PROBLEM: Restate the listing below word for word; no pictures belong in the copy.

DATASET CONTENT:
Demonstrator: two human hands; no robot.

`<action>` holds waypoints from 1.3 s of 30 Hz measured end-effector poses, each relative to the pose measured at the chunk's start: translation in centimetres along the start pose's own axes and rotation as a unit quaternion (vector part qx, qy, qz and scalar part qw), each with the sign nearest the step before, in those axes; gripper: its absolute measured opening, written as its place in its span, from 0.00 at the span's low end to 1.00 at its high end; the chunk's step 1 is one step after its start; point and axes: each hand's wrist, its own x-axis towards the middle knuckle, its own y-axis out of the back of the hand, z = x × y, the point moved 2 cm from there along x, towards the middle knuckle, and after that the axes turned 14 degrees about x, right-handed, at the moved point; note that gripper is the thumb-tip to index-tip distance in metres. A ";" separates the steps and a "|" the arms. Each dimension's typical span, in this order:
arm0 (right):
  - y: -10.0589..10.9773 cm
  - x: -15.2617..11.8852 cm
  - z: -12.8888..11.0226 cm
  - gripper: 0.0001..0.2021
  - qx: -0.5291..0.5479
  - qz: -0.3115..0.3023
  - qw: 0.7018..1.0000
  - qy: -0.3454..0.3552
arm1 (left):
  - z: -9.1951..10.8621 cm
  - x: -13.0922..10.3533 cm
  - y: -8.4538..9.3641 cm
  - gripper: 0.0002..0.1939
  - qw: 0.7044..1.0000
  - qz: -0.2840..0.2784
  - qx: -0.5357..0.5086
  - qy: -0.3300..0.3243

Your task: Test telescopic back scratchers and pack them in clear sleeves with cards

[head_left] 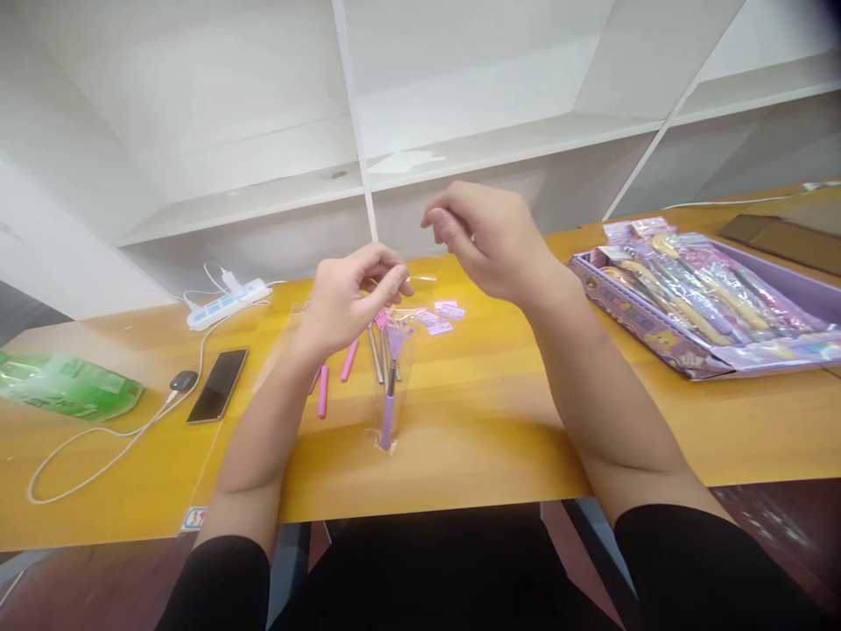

OUTPUT:
Demonstrator: two human hands; no robot.

`<action>` holds waypoints from 1.3 s of 30 Hz measured end-effector poses, each relative to the pose measured at the chunk's start: translation in centimetres along the start pose's own axes and rotation as a unit quaternion (vector part qx, qy, qz and scalar part qw), each with the sign nearest the step before, in those axes; gripper: its absolute measured opening, written as its place in its span, from 0.00 at the span's low end to 1.00 at its high end; the chunk's step 1 is one step after its start; point and axes: each hand's wrist, its own x-axis towards the middle knuckle, its own y-axis out of the back of the hand, z = x × y, the point moved 2 cm from there along x, towards the middle knuckle, and after that the axes turned 14 degrees about x, right-handed, at the moved point; note that gripper is the thumb-tip to index-tip distance in metres. A ";" separates the steps and a "|" the arms. Each dimension's typical span, in this order:
arm0 (right):
  - y: -10.0589..10.9773 cm
  - x: -15.2617..11.8852 cm
  - z: -12.8888..11.0226 cm
  - gripper: 0.0001..0.2021
  - qx: -0.5291..0.5479
  - qz: -0.3115..0.3023
  - qw: 0.7018..1.0000
  - qy: -0.3454..0.3552
arm1 (left):
  - z: -9.1951..10.8621 cm
  - x: -13.0922..10.3533 cm
  - y: -8.4538..9.3641 cm
  - gripper: 0.0002..0.1939
  - qw: 0.7044..1.0000
  - qz: -0.2840..0.2784
  - qx: -0.5357..0.5086
  - qy: -0.3300..0.3243

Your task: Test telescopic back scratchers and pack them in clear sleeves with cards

[head_left] 

The work is done, and the output is complete.